Data-Servers can be grouped to provide distributed systems. To improve performance, data can be present on more than one data-server. Extra data servers can be added on the fly.

Target Distributed Processing Unit (DPU)

The basic unit for processing is the DPU which provides a front end to a compute cluster. Jobs can be submitted via this interface without having a detailed knowledge of grid computer methods. The DPUs support parallel and sequential jobs plus job synchronization.
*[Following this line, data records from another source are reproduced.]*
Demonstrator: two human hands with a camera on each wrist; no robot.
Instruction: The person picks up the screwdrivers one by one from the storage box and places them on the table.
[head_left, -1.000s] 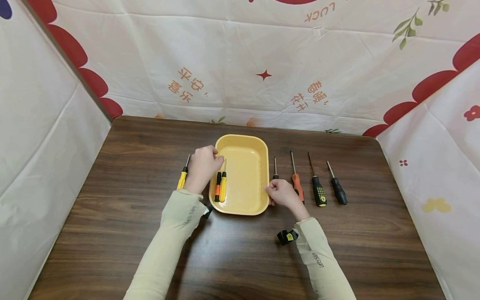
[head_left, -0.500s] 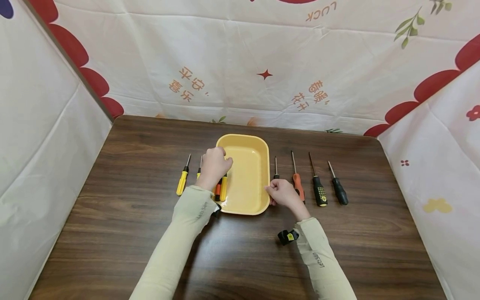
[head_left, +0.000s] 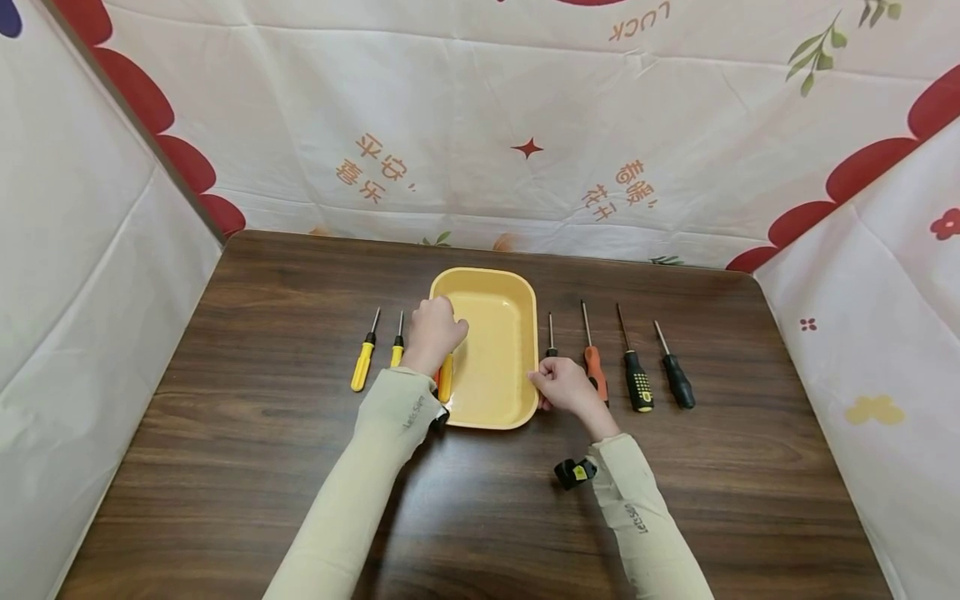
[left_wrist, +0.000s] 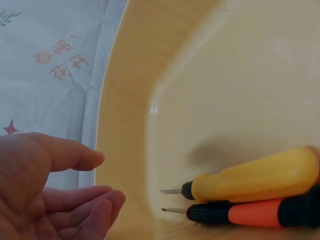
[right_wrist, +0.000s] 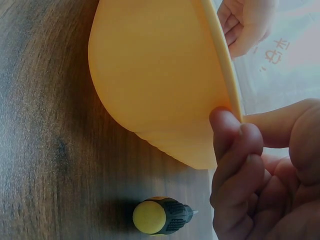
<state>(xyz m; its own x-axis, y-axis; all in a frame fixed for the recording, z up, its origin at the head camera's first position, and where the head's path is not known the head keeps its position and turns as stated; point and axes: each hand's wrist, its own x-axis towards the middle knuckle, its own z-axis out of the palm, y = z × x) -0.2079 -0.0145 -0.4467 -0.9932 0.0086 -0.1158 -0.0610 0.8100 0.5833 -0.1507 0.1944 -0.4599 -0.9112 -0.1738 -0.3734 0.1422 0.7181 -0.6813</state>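
Observation:
A yellow plastic tray (head_left: 495,358) stands mid-table. Over its left side is my left hand (head_left: 433,333), with a gap between thumb and fingertips and nothing held, as the left wrist view shows. Beneath it, on the tray floor, lie a yellow-handled screwdriver (left_wrist: 260,177) and a black-and-orange one (left_wrist: 255,213), side by side; the hand partly hides them in the head view. My right hand (head_left: 564,383) pinches the tray's right rim (right_wrist: 227,65) between thumb and curled fingers.
Two yellow screwdrivers (head_left: 363,367) lie left of the tray, one partly behind the left hand. To the right lie a mostly hidden screwdriver (head_left: 551,352), an orange one (head_left: 594,367), a black-and-yellow one (head_left: 639,383) and a black one (head_left: 678,383). Printed cloth (head_left: 480,125) hangs behind.
My left hand has shifted right over the tray, covering more of the two screwdrivers inside and uncovering the second yellow one on the table. The right hand keeps its place at the rim.

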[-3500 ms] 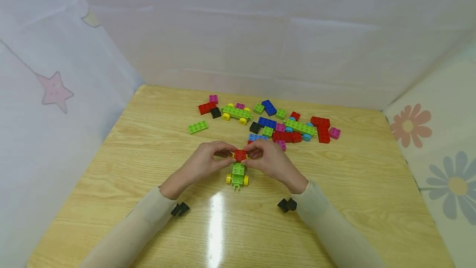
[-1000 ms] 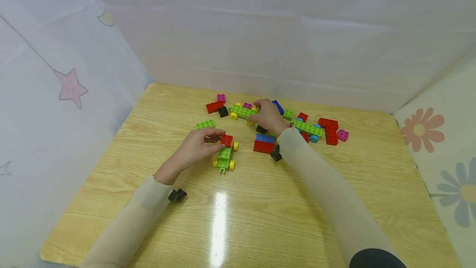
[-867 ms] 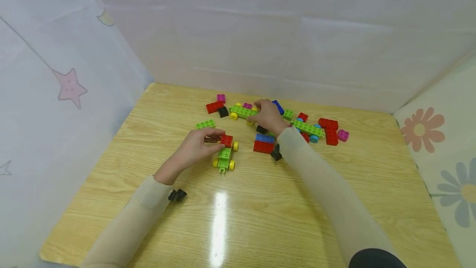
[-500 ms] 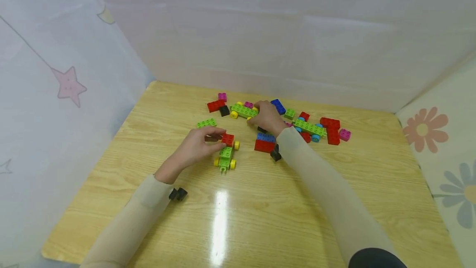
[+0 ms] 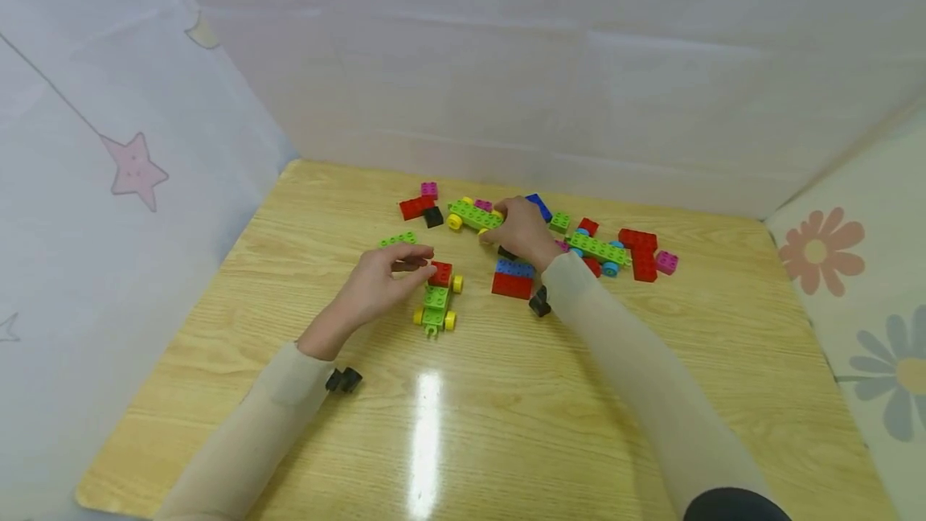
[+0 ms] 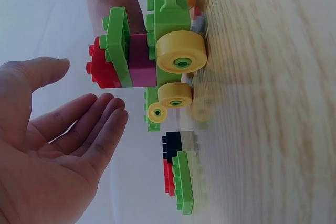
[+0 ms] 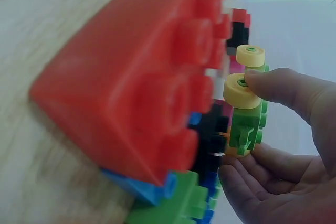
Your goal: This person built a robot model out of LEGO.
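Observation:
My left hand (image 5: pixel 372 284) is beside a toy car with yellow wheels and a green body (image 5: pixel 436 298). A red brick (image 5: pixel 440 273) tops the car. In the left wrist view the thumb and fingers of the left hand (image 6: pixel 58 145) are spread and apart from the car; a pink brick (image 6: pixel 142 59) shows beneath its green upper brick (image 6: pixel 118 45). Farther back, my right hand (image 5: pixel 522 227) grips one end of a green wheeled base (image 5: pixel 470 214). In the right wrist view its thumb presses a yellow wheel (image 7: pixel 240 93), with fingers at the opposite side.
A red brick (image 5: pixel 512 288) with a light-blue brick (image 5: pixel 515 268) stands below my right hand. To the right are a blue-wheeled green base (image 5: pixel 596 248) and red bricks (image 5: pixel 642 256). At back left lie a green brick (image 5: pixel 398 239) and a black brick (image 5: pixel 432 217).
Both hands were at the car's red brick; the right hand then went back to the green wheeled base. Lately the left hand has drawn slightly away from the red brick.

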Tool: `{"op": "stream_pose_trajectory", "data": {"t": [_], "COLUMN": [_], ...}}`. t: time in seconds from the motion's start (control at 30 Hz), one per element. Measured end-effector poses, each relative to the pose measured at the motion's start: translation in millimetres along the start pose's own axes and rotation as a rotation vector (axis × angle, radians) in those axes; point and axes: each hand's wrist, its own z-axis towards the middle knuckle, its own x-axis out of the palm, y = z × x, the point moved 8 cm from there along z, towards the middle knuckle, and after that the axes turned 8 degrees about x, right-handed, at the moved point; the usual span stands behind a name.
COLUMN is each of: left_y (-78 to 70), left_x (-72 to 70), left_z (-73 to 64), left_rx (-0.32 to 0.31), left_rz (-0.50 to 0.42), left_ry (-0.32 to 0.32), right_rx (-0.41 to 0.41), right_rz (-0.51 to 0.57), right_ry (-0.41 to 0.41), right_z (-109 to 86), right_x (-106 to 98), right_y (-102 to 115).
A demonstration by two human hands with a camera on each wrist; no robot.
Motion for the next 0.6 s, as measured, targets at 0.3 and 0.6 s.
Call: {"op": "stream_pose_trajectory", "data": {"t": [0.3, 0.6], "left_y": [-16.3, -83.5], "left_x": [-12.5, 2.6], "left_z": [0.0, -16.7], "left_rx": [0.121, 0.417], "left_rz": [0.078, 0.206], "left_ry": [-0.117, -0.222], "right_rx": [-0.075, -0.075], "right_rz": [-0.02, -0.042], "right_ry": [-0.041, -0.035], "right_z": [-23.6, -70.7], "right_x": [-21, -37], "right_y": [10, 2]}}
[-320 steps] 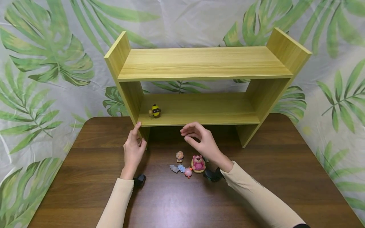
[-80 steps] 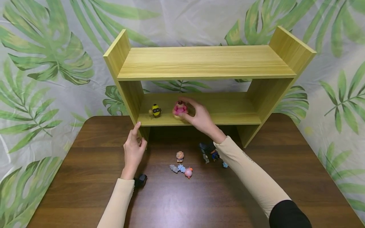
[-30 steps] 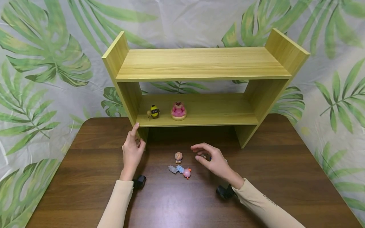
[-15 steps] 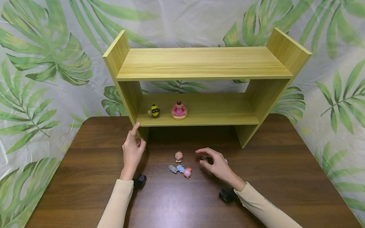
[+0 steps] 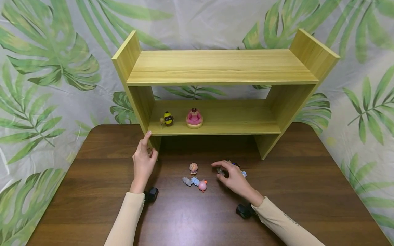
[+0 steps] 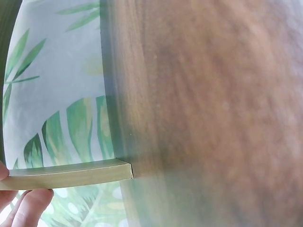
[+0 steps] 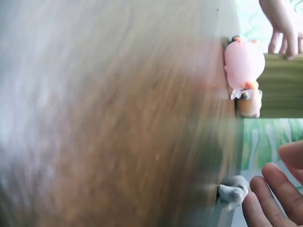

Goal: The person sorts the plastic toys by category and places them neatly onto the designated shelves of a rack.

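My left hand grips the left side panel of the wooden shelf, thumb and fingers on opposite faces in the left wrist view. Above the table's right half hovers my right hand, fingers loosely bent, holding nothing. Close to its fingertips in the right wrist view is a grey figurine; contact is unclear. More figurines lie partly hidden behind that hand, one light blue figurine showing. A pink bear figurine sits on the middle board, right of a yellow-and-black figurine.
On the brown table stands a small lion-like figurine. In front of it lie a grey figurine, a blue figurine and a round pink figurine. Leaf-patterned cloth hangs behind the shelf.
The pink bear figurine went from the table to the middle board, where my right hand let it go. That hand then came back down to the figurines at right. My left hand stayed put.
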### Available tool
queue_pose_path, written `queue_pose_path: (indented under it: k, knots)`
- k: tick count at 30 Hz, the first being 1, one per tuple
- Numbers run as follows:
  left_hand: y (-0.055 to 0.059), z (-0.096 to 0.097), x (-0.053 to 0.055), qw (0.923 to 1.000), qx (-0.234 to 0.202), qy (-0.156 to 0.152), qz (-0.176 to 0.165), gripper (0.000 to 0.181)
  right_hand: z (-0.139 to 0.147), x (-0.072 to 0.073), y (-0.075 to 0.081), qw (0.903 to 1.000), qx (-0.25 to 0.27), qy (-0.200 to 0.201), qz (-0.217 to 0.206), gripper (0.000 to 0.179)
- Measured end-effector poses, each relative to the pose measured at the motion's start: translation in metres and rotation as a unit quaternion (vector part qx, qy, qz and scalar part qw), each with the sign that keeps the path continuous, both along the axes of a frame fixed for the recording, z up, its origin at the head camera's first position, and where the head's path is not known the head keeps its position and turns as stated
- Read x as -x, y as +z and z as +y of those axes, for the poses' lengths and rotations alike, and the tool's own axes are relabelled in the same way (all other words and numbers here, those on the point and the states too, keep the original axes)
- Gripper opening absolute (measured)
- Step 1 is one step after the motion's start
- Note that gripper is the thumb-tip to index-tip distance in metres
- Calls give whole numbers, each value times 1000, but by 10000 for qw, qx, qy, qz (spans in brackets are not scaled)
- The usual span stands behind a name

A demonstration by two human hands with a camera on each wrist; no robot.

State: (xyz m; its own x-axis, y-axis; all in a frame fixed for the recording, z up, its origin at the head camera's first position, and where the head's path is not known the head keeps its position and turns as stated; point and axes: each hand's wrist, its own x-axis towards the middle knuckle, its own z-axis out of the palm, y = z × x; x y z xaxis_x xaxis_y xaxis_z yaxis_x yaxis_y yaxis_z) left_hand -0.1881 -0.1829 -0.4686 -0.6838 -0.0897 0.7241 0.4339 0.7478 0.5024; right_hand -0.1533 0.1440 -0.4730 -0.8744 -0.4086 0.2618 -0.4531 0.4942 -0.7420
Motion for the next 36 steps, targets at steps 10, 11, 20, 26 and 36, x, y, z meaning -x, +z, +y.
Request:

A DPU can currently be implemented on any of the following types of clusters:

openpbs managed clusters, such as the UG High Performance Cluster (HPC)
glite managed clusters (EGEE or Enabling Grids for E-sciencE)
JABOM (Just A Bunch of Machines)

RUG Research Data Management System

For systems which do not need the full power of Target database and storage components described above, another option is the RUG Research Data Management System. Developed to aid researchers in the University of Groningen, it uses the iRODS system to store both data and its associated metadata (see below).

iRODS

The Integrated Rule-Oriented Data System (iRODS) is open source data management software used by research organizations and government agencies worldwide. It supports data storage and workflow. Metadata is limited to key value pairs, unlike the Target DataBase Component, which supports complex object orientated models. Data can be migrated between hardware platforms according to pre-defined policies. iRODS storage can be integrated into the Target Dataservers.

dCache

dCache provides a system for storing and retrieving huge amounts of data, distributed among a large number of heterogenous server nodes, under a single virtual filesystem tree. Developed by the High Energy Community it provides a high level of performance. In the Target Field Lab it is intended to use this for tape storage, but this is still in development and other uses may be considered. As for iRODS, it will be possible to integrate dCache storage into the Target Dataservers.